La épica del perdedor
La casa de papel, al fin y al cabo, era desde el principio la historia de un grupo de personas a los que ya no les quedaba nada que perder y que decide echar un pulso al sistema. Y al mismo tiempo, esta creación de Álex Pina y Esther Martínez Lobato, la primera de la productora Vancouver Media, nacida con el impulso y respaldo de Atresmedia, terminó siendo decisiva para situar a la industria española en el foco de la producción de ficción en la era de las plataformas. El éxito de La casa de papel hizo que Netflix se fijara en España, que se viera el potencial de una industria con toneladas de talento y capaz de poner en marcha proyectos con una muy buena relación calidad-precio. En la era de la televisión global, no importa de dónde surjan las buenas ideas: puede llegar a cualquier rincón; lo importante es que logre conectar con el espectador. En la última rueda de prensa antes del lanzamiento de los capítulos finales, Álex Pina destacaba cómo el salto a Netflix permitió a la serie jugar en una liga en la que antes no se podía jugar y que ha conseguido que lo local pueda competir con lo internacional.
En un momento determinado, a falta de dos capítulos para el final, los ladrones supervivientes empiezan a cantar el Bella Ciao, ese himno que la serie ha hecho propio, a ritmo de batucada. Es difícil que quienes han seguido las andanzas de estos perdedores no suelten en ese momento una sonrisa de complicidad. Es la épica del perdedor. La casa de papel lo tenía todo para perder. Pero ni siquiera aquella primera vez, cuando era una serie de la televisión en abierto, ni siquiera entonces perdió: logró terminar en sus propios términos, como y cuando quería, con una primera temporada cerrada. Ahora, convertida en leyenda, vuelve a terminar. Y, como entonces, ha vuelto a ganar, y por goleada. El resto de lo que podamos decir da igual.

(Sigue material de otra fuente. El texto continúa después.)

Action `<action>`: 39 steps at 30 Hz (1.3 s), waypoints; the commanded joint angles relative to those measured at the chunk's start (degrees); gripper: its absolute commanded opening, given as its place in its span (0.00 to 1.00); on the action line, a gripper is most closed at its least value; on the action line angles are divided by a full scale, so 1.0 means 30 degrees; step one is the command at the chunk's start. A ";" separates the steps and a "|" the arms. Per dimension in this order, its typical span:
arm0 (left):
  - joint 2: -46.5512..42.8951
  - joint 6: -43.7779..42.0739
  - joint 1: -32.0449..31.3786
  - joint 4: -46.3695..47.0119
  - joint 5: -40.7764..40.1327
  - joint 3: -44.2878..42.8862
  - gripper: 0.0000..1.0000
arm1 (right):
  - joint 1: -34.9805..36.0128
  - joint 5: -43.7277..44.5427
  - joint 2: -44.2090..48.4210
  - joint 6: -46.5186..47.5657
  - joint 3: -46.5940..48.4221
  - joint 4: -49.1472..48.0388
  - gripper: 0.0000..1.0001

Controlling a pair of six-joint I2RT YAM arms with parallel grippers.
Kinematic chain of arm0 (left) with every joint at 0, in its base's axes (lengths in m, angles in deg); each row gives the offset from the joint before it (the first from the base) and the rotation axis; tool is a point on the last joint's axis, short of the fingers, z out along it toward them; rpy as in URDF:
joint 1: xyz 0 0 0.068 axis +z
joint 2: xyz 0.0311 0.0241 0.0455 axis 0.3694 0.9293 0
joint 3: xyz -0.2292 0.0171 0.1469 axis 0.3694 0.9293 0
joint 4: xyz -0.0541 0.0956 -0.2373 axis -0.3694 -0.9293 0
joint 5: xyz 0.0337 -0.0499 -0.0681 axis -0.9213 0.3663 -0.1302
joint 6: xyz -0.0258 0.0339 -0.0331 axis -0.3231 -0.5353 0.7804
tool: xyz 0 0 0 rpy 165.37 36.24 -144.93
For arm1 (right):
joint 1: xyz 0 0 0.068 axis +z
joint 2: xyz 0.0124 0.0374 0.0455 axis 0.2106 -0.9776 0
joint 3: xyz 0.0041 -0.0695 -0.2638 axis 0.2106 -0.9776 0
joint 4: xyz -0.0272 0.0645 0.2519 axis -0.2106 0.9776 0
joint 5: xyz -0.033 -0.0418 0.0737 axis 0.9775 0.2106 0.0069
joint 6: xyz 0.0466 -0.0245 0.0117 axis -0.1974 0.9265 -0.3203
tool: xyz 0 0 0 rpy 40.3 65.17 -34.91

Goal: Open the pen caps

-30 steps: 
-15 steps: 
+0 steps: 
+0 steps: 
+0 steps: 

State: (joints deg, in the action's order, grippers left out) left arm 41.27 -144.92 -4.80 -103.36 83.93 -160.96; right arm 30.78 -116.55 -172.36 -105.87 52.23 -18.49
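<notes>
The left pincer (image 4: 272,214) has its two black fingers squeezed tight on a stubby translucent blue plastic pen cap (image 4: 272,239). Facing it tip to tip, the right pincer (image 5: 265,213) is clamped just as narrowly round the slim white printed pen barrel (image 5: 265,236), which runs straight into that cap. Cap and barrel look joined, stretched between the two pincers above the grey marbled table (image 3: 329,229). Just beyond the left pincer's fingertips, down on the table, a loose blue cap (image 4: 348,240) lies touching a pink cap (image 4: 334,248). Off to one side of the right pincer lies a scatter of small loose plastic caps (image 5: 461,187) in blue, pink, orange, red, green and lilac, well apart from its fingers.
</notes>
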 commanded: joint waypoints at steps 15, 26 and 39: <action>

'Berlín', una continuación para 2023
Cuando una plataforma o una cadena de televisión tiene entre sus manos una de esas escasas gallinas que ponen huevos de oro, es difícil dejarla escapar. La casa de papel era carne de cañón para una continuación. La más evidente ya se había perfilado en la propia serie, que había viajado al pasado de Berlín, el personaje interpretado por Pedro Alonso, para contar sus andanzas antes del primer atraco y presentar la relación con su hijo. El pasado martes, Netflix confirmó que en 2023 se estrenará Berlín, serie centrada en el pasado de uno de los personajes más populares de La casa de papel. De hecho, en los últimos capítulos de la historia madre se mencionan muy oportunamente algunos atracos que el personaje dio antes de idear junto a su hermano (El Profesor, interpretado por Álvaro Morte) el golpe en la Fábrica Nacional de Moneda y Timbre, además de apuntar algunas circunstancias personales (como una mención a su padre) que podrían ser los hilos de los que tirar en esa nueva producción de la que no se han adelantado de momento más detalles.